6.2. De stelling van eiser dat de terugvordering is verjaard vanwege het feit dat verweerder wist dat eiser meerdere kentekens op zijn naam had staan, kan evenmin slagen. Op grond van het bepaalde in artikel 3:309 van het Burgerlijk Wetboek verjaart de rechtsvordering uit onverschuldigde betaling door verloop van vijf jaren na de aanvang van de dag, volgende op die waarop de schuldeiser zowel van het bestaan van zijn vordering, als met de persoon van de ontvanger is bekend geworden. Aansluitend bij dit artikel, heeft de CRvB in uitspraken van onder meer 9 augustus 2011 (LJN: BR5764) en 17 februari 2009 (LJN: BH4366) geoordeeld dat de verjaringstermijn voor het nemen van een terugvorderingbesluit met betrekking tot een onverschuldigde betaling van een WWB-uitkering aanvangt op het moment dat het bestuursorgaan bekend is geworden met feiten of omstandigheden waaruit kan worden afgeleid dat aan de belanghebbende wellicht ten onrechte die uitkering is verleend.

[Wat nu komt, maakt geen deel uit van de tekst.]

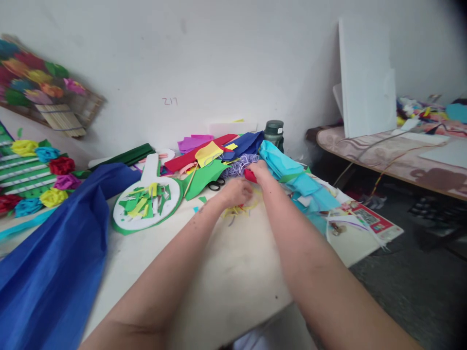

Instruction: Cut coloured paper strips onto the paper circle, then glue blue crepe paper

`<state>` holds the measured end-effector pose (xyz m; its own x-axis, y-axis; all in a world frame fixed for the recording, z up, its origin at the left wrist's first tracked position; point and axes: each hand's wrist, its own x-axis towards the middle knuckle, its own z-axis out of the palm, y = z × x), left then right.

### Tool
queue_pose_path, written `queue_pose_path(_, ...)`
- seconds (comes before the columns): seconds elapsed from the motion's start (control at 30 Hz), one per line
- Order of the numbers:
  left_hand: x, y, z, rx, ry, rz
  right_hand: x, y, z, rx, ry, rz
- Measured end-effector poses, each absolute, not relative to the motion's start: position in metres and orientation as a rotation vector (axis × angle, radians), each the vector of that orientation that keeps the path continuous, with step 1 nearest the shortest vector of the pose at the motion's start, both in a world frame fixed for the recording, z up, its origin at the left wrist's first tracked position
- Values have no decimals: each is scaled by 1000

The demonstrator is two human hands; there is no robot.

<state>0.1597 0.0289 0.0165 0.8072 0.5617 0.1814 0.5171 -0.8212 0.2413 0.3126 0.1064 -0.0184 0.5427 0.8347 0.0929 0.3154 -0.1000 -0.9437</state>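
My right hand (259, 170) is at the far part of the table, its fingers curled around a small red piece of paper (250, 176). Tangled purple paper strips (241, 165) lie right behind it. Lower and to the left, my left hand (236, 192) hovers at a loose heap of yellow strips (237, 211); motion blurs its bent fingers, so what they hold does not show. Black-handled scissors (216, 184) lie left of this hand, partly beside a green paper sheet (206, 176).
A white paddle-shaped board (126, 214) with green and yellow scraps lies left. Blue cloth-like paper (80, 243) drapes over the table's left side. Light-blue paper (288, 167) and a dark bottle (274, 133) are at the right back. Another table (365, 150) stands further right.
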Motion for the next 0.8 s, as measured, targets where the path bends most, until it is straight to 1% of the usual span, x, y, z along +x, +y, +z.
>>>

6.3. Nu eiser per 9 november 2005 slechts één kenteken op zijn naam had staan, kan deze datum niet als uitgangspunt genomen worden voor de beoordeling van de verjaringstermijn. Eerst met het onderzoek, gestart op 30 november 2009, is verweerder duidelijk geworden dat eisers recht op bijstand over de onder 2. genoemde maanden niet kon worden vastgesteld en dat de over die maanden verleende bijstand onverschuldigd is betaald. Dit is bij het besluit van 8 juni 2011 aan eiser meegedeeld. De rechtbank is daarom van oordeel dat geen sprake is van verjaring van de vordering.
7. Het beroep is ongegrond.
8. Voor een proceskostenveroordeling bestaat geen aanleiding.
De rechtbank verklaart het beroep ongegrond.
Deze uitspraak is gedaan door mr. W.B. Klaus, voorzitter, en mr. B. Liefting-Voogd en
mr. N.O.P. Roché, leden, in aanwezigheid van D.M.M. Luijckx, griffier. De beslissing is in het openbaar uitgesproken op 8 mei 2013.
Rechtsmiddel
Tegen deze uitspraak kan binnen zes weken na de dag van verzending daarvan hoger beroep worden ingesteld bij de Centrale Raad van Beroep.